Edinburgh Research Archive

Dickens and temporality: reading Dickens's fiction through the lens of Bergson's philosophy

Item Status

RESTRICTED ACCESS

Embargo End Date

2027-05-01

Authors

Callen, Céleste

Abstract

This thesis examines the representation of subjective temporal experience in Dickens’s fiction, by reading his fiction through the lens of Henri Bergson’s philosophy of subjective time. This research’s main argument is that Dickens’s fiction anticipates a modern conception of temporal experience, which is rooted in heterogeneity, a coexistence that implies both past and present, memory and re-creation, continuity and change. In the first section, I begin by analysing Bergson’s concepts of memory, interconnectedness and continuous re-creation, which will form the lens through which to read Dickens’s fiction. Following this, I conduct three specific case studies in Dickens’s fiction. I begin by showing that Dickens’s Christmas books represent a turning point in his conception of temporality and subjectivity, before analysing the incorporation of these ideas in Dickens’s construction of narrative voice in David Copperfield, arguing that this novel marks a shift in his perspective on subjective time and memory.

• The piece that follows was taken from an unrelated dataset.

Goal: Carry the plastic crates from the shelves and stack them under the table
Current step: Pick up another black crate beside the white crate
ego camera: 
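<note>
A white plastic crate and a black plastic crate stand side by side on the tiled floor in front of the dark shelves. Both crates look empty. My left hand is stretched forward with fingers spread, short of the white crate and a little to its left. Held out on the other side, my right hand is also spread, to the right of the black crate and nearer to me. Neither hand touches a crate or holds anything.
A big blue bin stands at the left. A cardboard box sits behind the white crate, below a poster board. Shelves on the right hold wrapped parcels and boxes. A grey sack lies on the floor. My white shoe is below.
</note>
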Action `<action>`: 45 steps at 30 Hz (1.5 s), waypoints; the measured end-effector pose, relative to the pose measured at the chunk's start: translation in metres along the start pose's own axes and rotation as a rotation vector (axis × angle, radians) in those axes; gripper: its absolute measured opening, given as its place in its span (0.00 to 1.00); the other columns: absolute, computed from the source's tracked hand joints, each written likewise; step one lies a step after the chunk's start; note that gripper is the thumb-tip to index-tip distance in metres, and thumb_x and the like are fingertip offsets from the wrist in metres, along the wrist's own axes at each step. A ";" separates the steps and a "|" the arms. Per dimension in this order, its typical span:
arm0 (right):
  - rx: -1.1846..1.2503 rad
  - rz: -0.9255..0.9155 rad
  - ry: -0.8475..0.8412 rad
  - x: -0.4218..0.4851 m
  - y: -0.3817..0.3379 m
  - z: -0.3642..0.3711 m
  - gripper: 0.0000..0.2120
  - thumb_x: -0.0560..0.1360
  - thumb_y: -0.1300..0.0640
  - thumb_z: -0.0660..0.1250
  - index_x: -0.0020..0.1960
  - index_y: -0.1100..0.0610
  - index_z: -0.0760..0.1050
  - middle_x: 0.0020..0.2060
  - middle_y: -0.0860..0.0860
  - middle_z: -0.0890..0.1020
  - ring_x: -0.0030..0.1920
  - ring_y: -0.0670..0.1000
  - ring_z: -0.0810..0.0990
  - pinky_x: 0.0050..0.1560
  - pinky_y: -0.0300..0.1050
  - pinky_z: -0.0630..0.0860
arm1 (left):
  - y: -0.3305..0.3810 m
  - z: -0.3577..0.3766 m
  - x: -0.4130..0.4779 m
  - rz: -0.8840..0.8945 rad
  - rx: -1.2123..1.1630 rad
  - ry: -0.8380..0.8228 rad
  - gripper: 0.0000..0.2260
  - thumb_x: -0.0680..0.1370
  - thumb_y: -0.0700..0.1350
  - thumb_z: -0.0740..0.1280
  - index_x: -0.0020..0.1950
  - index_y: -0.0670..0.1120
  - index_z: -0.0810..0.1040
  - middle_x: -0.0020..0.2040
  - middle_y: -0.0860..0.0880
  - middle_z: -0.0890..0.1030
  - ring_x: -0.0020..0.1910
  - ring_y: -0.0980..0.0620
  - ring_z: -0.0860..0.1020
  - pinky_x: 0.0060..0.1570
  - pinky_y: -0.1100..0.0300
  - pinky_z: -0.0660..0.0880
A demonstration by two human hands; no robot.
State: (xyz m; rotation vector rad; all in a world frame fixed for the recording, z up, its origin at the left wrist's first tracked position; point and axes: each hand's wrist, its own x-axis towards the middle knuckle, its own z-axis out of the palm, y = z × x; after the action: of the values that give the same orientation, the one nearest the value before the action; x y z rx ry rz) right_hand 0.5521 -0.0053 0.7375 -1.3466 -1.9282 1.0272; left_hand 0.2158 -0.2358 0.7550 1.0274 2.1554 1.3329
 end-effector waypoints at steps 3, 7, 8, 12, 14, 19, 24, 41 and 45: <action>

Finally, I show that Dickens’s most complex exploration of the human experience of time is found in Great Expectations, as his quintessential novel of time, showing the coexistence of past and present, life and death, memory and re-creation, continuity and change. This research addresses the gap in scholarship surrounding Dickens’s representation of time and temporal experience, showing that his fiction’s unparalleled success in the nineteenth century was tied to his new conception of and particular insight into subjectivity and temporality.